The May 14 Supreme Court decision represents the latest chapter in an accelerating conflict over mifepristone access that has fundamentally reshaped how post-Dobbs abortion restrictions play out. After conservative states responded to the 2022 Dobbs decision by banning in-clinic abortions, demand for mifepristone increased significantly, with medication abortions accounting for more than 60% of abortions nationally, and the Society of Family Planning estimating roughly 1 in 4 abortions nationwide were provided through telehealth in 2025, up from fewer than 1 in 10 in 2022. The Biden administration's 2023 decision to formalize COVID-era telehealth access rules created a direct conflict with state abortion bans that Louisiana decided to litigate. A federal district court in April partly sided with Louisiana, finding the FDA's policy was arbitrary and capricious, but held its own decision to give FDA time to complete a review, while the 5th Circuit panel of three judges all appointed by Republicans put the FDA's rule on hold immediately.

What each side gets right and omits is instructive. Anti-abortion advocates correctly identify that mail-order mifepristone enables abortion access despite state bans and represents a direct conflict between state sovereignty and federal regulatory authority—a tension the 2024 Supreme Court case attempted to resolve on technical standing grounds but left unresolved on the merits. The Supreme Court's 2024 rejection of anti-abortion groups' challenge solely on standing grounds meant that future challenges were nearly guaranteed. Pro-choice advocates accurately emphasize that every major medical authority endorses mail-order access and that the drug has an excellent safety record, but they minimize the genuine federalism question: why should an abortion-banning state be bound by federal rules enabling what it considers unlawful conduct within its borders? The Trump administration's silence speaks volumes—it appears to be avoiding a forced choice between defending the FDA's scientific judgment (which could alienate its anti-abortion base) and conceding that mail-order mifepristone violates federal law (which could alienate general election voters). Trump's appointees to lead federal health agencies have not shown interest in implementing regulatory changes that would limit access to medication abortion.

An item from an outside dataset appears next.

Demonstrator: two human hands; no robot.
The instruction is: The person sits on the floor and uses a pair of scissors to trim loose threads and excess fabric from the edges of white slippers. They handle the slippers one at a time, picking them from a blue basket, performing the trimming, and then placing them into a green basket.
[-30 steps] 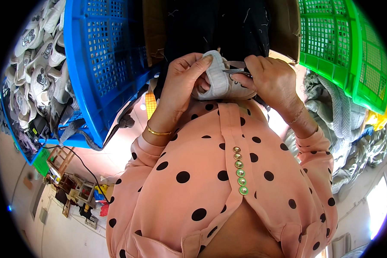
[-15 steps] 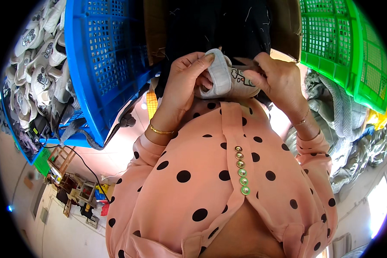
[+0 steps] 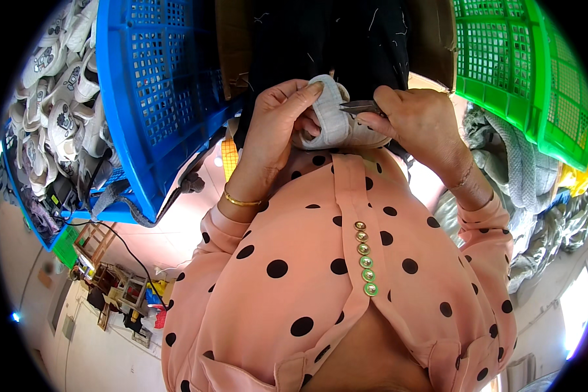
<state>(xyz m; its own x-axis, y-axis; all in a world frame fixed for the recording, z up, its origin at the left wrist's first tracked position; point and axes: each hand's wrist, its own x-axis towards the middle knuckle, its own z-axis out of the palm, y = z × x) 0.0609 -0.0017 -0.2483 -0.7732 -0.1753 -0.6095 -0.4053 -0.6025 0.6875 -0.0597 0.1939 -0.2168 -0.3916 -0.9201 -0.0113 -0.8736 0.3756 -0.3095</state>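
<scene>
Over my lap, my left hand [image 3: 277, 127] grips a small off-white shoe upper [image 3: 335, 121], thumb on its rim and some fingers inside the opening. Closed around a pair of dark metal thread snips [image 3: 358, 106], my right hand [image 3: 428, 124] is just to the right of the shoe upper. The blades point left and lie over its edge; I cannot tell whether they touch it. Part of the upper is covered by my right fingers and the snips.
A blue plastic crate [image 3: 147, 85] stands at the left, beside a heap of similar white shoe uppers [image 3: 62, 124]. Green crates [image 3: 536, 78] are at the right, above grey fabric bundles [image 3: 519, 170]. Cardboard [image 3: 432, 46] flanks my dark trousers [image 3: 326, 39], which carry loose thread ends.
My right hand has turned a little, and the snips, blurred before, now show clearly with their blades over the shoe upper. My left hand keeps its grip, nearly unmoved.
</scene>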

What comes next will likely determine the contours of abortion access for the next decade. The court did not agree to immediately hear the underlying legal arguments, instead sending it back to the 5th Circuit, but the case will likely end up at the Supreme Court again soon. There is growing concern among abortion-rights advocates that both the courts and the Trump administration could be waiting to restrict access until after the midterms, and that conservatives have been eager to use the Comstock Act theory to push a national abortion ban. The Comstock Act argument, essentially dormant for 150 years, could have implications far beyond mifepristone if adopted by the Court—it potentially threatens the entire supply chain for medication abortion care. Separately, other pending lawsuits by five Republican-led states are aiming to curb access even more drastically, with Texas and Florida having filed a lawsuit targeting the FDA's initial approval of mifepristone in 2000 and subsequent approvals, while Missouri, Kansas and Idaho argue the FDA acted improperly when it eased restrictions in 2016.

◈ Tone Comparison

Pro-choice advocates adopted a tone of cautious relief, calling the decision the "bare minimum" and framing ongoing access as "just one in a long line of attacks." Anti-abortion voices used language suggesting outrage and constitutional injury, with Louisiana's attorney general calling the decision "shocking" and anti-abortion groups framing mail-order access as "directly undermin[ing]" the Dobbs decision.